Saturday, September 12, 2015

ZE PACKRAFTING X-PEDITIONS OF SUMMER 2015

Vicky had always wanted to complete the Appalachian Trail to ensure a triple-crown; Jay and I did not share such ambitions.  But we did share an ambition to float and try out the art of packrafting, whereby one takes a light, inflatable raft or kayak, paddles, dry bags, and then places such items onto a backpack, treks to the destination, and then allows the river to dictate your course.  Come what might.

Mattson-family-style, we went whole hog, as the saying goes.  During the summer, we rafted the following in the heart of Utah river-floating territory: the Muddy Creek, the Escalante, the San Juan, the San Rafael, and the Dirty Devil.  All of these rivers, as Jay learned, form a sort of network that ties into the mighty Colorado (now part of which is sunken below the silted waters of Lake Powell).  Though it was a tough year for snowmelt (very little of it), it was a rainy summer, which kept the rivers high.  In the case of the San Juan, very high, reportedly around 8,000 cfs, and in the case of the Dirty Devil enough to do it later than we thought we could (running a meager 100 cfs, and I was told that you needed at least 50).  It also meant, though, that we had current even when getting close to Lake Powell -- so on the Dirty Devil, we were on the lake but not really on the lake but on ye old Dirty Devil river running its course (we also had a fortunate take out where twenty five miles of bike riding back to our put in shrank to fourteen due to a kindly gentleman who gave us and our bikes and our rafts a ride to our dirt road).

The Muddy Creek trip required a sixty five mile mountain bike ride on ATV trails, which caused us to run out of water and food.  We wound up camping for an evening at a slimy water hole, disrupting a band of wild horses, but seeing a moon-rise that blew our hungry minds.

After Utah, Jay and I headed north to Montana and floated the South Fork of the Flathead -- perhaps one of the best trips possible.  We witnessed a grizzly bear crossing the river, and I wound up catching at least a dozen cutthroat trout on a cheap rod that I purchased (having forgotten my good one).  We also floated the Blackfoot River -- which gave us some rather thrilling whitewater experiences.  

On the way to Montana, we stopped off in North Dakota (a state witnessing an oil boom that's astounding) and floated for six days the Little Missouri River, through both the north and south sections of the Theodore Roosevelt National Park.  

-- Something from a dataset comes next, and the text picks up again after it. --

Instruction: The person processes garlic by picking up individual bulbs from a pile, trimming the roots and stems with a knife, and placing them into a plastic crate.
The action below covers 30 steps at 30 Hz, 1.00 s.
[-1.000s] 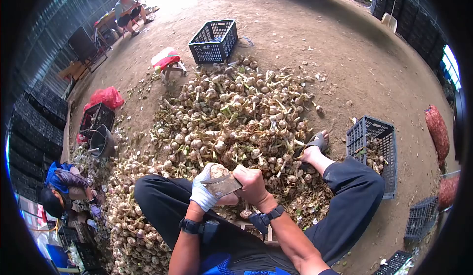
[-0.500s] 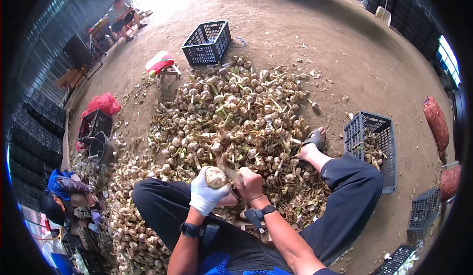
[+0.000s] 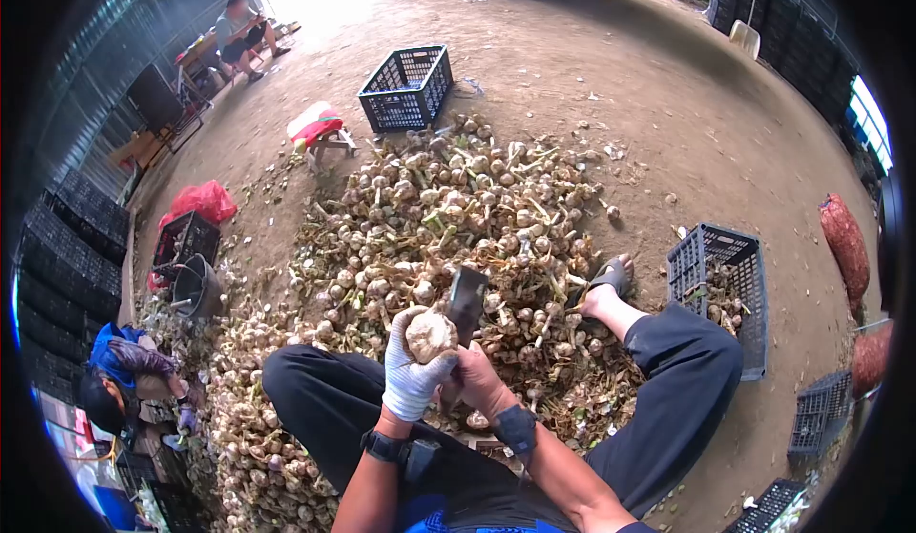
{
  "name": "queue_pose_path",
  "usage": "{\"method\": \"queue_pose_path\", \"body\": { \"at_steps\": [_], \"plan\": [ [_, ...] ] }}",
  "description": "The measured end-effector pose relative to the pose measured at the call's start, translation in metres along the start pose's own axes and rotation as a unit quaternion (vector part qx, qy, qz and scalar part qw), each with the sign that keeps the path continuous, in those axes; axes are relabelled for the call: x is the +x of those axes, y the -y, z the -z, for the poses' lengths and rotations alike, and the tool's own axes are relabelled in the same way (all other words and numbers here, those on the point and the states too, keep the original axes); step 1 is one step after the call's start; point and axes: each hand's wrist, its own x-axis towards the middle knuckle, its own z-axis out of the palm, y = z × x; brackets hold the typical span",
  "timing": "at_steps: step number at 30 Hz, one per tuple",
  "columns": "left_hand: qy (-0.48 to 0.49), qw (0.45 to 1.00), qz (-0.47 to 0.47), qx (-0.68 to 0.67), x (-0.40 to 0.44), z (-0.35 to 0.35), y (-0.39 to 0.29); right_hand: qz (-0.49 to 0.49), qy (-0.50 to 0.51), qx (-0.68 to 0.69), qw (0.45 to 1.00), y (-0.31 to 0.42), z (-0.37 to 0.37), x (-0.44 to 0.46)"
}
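My left hand (image 3: pixel 410 380), in a white glove, is wrapped round a garlic bulb (image 3: pixel 431 336) whose pale face shows. Beside it on the right, my bare right hand (image 3: pixel 474 380) grips a wide flat blade (image 3: pixel 467 299) that points up and away from me. The blade stands close to the bulb; whether they touch I cannot tell. Both hands are above my lap, in front of a large heap of garlic with stems (image 3: pixel 458 209). Trimmed-looking bulbs (image 3: pixel 277 466) are piled to the left of my leg.
A black crate (image 3: pixel 406 89) stands beyond the heap, and another (image 3: pixel 718 294) holding scraps is beside my right knee. A bucket (image 3: pixel 197 287) and a low stool (image 3: pixel 329 144) are on the left. One co-worker (image 3: pixel 129 371) bends at lower left; another person (image 3: pixel 243 35) sits far back.
The blade was across the bulb, then blurred beside it, and now points upward. My left hand has turned the bulb's pale face into view and keeps hold of it.
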Motion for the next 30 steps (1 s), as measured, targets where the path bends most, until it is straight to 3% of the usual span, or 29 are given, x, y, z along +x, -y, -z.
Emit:
{"method": "queue_pose_path", "body": {
  "at_steps": [2,5,7,9,11,13,14,18,21,23,25,26,27,29,30],
  "plan": [
    [0.002,0.999,0.001,-0.038,-0.002,0.003,-0.007,-0.059,0.022,0.116,0.991,-0.001,0.002,0.000],
    [-0.007,0.999,-0.025,-0.022,-0.001,0.004,-0.010,-0.046,0.020,0.080,0.996,0.011,0.005,-0.004],
    [-0.015,0.996,-0.048,0.070,0.001,0.008,-0.015,-0.044,0.021,0.093,0.994,0.028,-0.010,-0.006],
    [-0.015,0.993,-0.058,0.098,0.004,0.011,-0.017,0.023,-0.060,0.100,0.993,0.044,-0.023,-0.012],
    [0.002,0.955,-0.099,0.279,0.008,0.016,-0.017,0.036,-0.068,0.087,0.993,0.045,-0.005,-0.005],
    [0.011,0.925,-0.111,0.364,0.009,0.013,-0.009,0.076,-0.070,0.003,0.995,0.054,-0.014,-0.004],
    [0.018,0.917,-0.121,0.380,0.009,0.014,-0.006,0.106,-0.122,-0.016,0.987,0.053,-0.021,-0.006],
    [0.028,0.889,-0.105,0.445,0.009,0.013,-0.001,0.172,-0.093,-0.156,0.968,0.061,-0.020,-0.010],
    [0.003,0.922,-0.093,0.376,0.009,0.018,0.004,0.234,-0.101,-0.223,0.941,0.057,-0.017,-0.009],
    [-0.022,0.973,0.099,0.208,0.008,0.019,-0.005,0.225,-0.123,-0.256,0.932,0.061,-0.012,-0.011],
    [-0.009,0.977,0.139,0.160,0.010,0.022,-0.006,0.353,-0.086,-0.444,0.819,0.066,-0.018,-0.009],
    [-0.010,0.977,0.139,0.160,0.010,0.023,-0.005,0.370,-0.070,-0.528,0.761,0.073,-0.018,-0.017],
    [0.000,0.980,0.151,0.133,0.010,0.024,-0.004,0.370,-0.069,-0.528,0.761,0.072,-0.017,-0.016],
    [0.009,0.981,0.164,0.105,0.009,0.025,-0.004,0.416,0.004,-0.603,0.680,0.070,-0.013,-0.013],
    [0.018,0.981,0.165,0.102,0.008,0.027,-0.004,0.427,0.004,-0.602,0.675,0.068,-0.013,-0.012]
  ]
}}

To sum up: A blast was had.  For those who want more information and some fun footage of people doing the trips we did, check out here: Southwest packrafting

And now for some of our own pictoires:

Mattson mapping the Dirty Devil trip, after a four mile hike from our car that drove down a road that was, oy, rather difficult (pictures to follow):

 Our put-in at the San Rafael.  Check out that sky.  It dropped rain on us, and we wound up rafting a flash flood.  It took us three hours to do what we expected to do in three days.  Driving to the put in included hauling through two feet pools of water resultant from a flash flood.
 Above, camping on the Dirty Devil.  Below, the lovely road we had to take to get there, first picture below looking back, the next looking up road.
 The Little Missouri River, which also rose due to rain.  One evening, we set our tent forty feet from the water; the next morning the water was a foot from the tent.
 The glorious South Fork of the Flathead.  When we got there, Jay said, "Now this is my kind of water," meaning crystal clear... and full of trout.
 The sort of whitewater we did in stretches.  This is at the take out of the trip.

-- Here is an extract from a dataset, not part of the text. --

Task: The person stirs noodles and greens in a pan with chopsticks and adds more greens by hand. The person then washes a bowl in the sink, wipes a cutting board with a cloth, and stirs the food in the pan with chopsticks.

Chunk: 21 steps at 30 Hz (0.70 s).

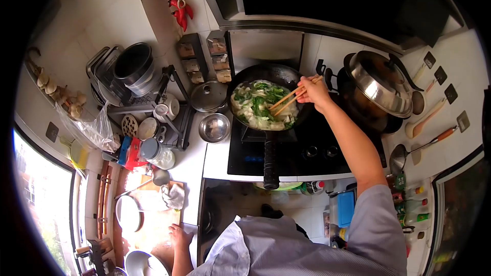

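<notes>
My right hand (314, 93) is closed around a pair of wooden chopsticks (286, 101), whose tips are in the food. Leafy greens and pale pieces (263, 103) fill the bottom of a dark wok (276, 74) on the black stove (312, 161). The wok's black handle (271, 161) points toward me, with no hand on it. At the lower left, my left hand (180, 236) rests with fingers spread at the edge of the wooden board (159, 225), holding nothing. Near it on the board are a white plate (128, 213) and a crumpled cloth (173, 196).
A lidded silver pot (381, 84) stands right of the wok. Left of the stove are a metal bowl (214, 128), a lidded pan (208, 96) and a dish rack (176, 107). A ladle (398, 159) hangs at right. A white bowl (146, 265) sits at lower left.
</notes>
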Available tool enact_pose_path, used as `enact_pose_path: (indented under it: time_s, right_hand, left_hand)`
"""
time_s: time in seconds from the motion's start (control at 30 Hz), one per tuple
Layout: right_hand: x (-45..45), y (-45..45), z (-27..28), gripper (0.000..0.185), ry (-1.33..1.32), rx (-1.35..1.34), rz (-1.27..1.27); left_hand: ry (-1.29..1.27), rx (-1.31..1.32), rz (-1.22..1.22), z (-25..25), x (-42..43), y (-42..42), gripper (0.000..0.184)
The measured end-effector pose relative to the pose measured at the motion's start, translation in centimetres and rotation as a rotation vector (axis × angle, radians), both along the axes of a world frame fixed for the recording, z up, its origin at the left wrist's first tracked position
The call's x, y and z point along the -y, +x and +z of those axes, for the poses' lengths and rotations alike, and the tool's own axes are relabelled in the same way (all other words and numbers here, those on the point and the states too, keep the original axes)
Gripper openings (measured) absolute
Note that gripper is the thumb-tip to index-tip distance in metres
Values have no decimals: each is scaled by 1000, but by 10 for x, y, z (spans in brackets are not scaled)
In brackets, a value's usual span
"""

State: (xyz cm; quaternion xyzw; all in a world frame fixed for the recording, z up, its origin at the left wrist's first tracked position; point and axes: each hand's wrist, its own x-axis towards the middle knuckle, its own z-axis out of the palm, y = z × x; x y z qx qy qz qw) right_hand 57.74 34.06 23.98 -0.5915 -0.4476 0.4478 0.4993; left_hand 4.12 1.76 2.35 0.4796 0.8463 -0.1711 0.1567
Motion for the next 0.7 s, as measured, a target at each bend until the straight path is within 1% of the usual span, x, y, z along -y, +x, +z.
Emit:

 Ah, the San Juan.  Where we heard the slogan of our trip, "Run it down the Middle!"  That forever stuck in our craniums, and you can decide what it meant.
 That's it for now -- there's ton of other photos.  After completing all of this, Jay went off to do more trail work.  I went off to do research on punk rock.  And then later I joined Vicky for the last portion of the AT, hiking the Hundred Mile Wilderness in Maine.